There are various theories as to why the Constitution makes no direct reference to God. The founders certainly were not atheists, since they dated their action in terms of Anno Domini, “The Year of our Lord.” Documents leading up to the convention were generally religious, and in many cases particularly Christian. The Philadelphia convention was represented by numerous Christian sects: Congregationalist, Episcopalian, Dutch Reformed, Presbyterian, Quaker, Lutheran, Roman Catholic, Methodist, and Deist.[2] The Episcopalians predominated numerically. “James Madison tells us there was ‘discord of religious opinions within the convention,’ which undoubtedly kept theological controversy off the floor.”[3] Some maintain that the proliferation of religious opinions among the delegates steered the convention away from including specific religious language in the Constitution.

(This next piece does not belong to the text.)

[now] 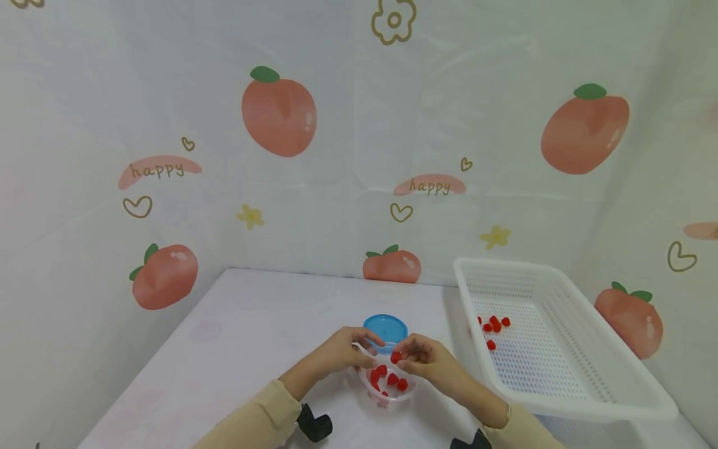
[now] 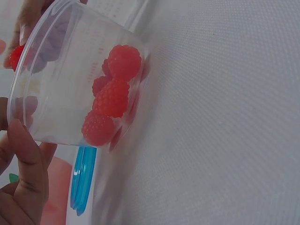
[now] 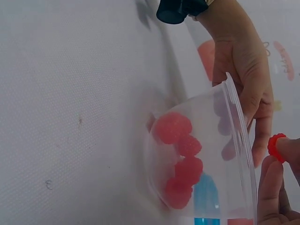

This led the representatives to guard the states from federal intrusion, preserving the authority of the states to establish their own religious parameters. Let the several states work out religious issues on their own terms. There was no need for the federal government to meddle in an area in which the national government would have no jurisdiction. The prohibition of a religious test “as a qualification to any office or public trust under the United States” applied only to national office holders: congressmen, senators, the president, and Supreme Court Justices. States were free to apply their own test and oath, which they did. Of course, there was no law against people from pooling their voting strength and putting it behind a candidate holding certain religious and moral values.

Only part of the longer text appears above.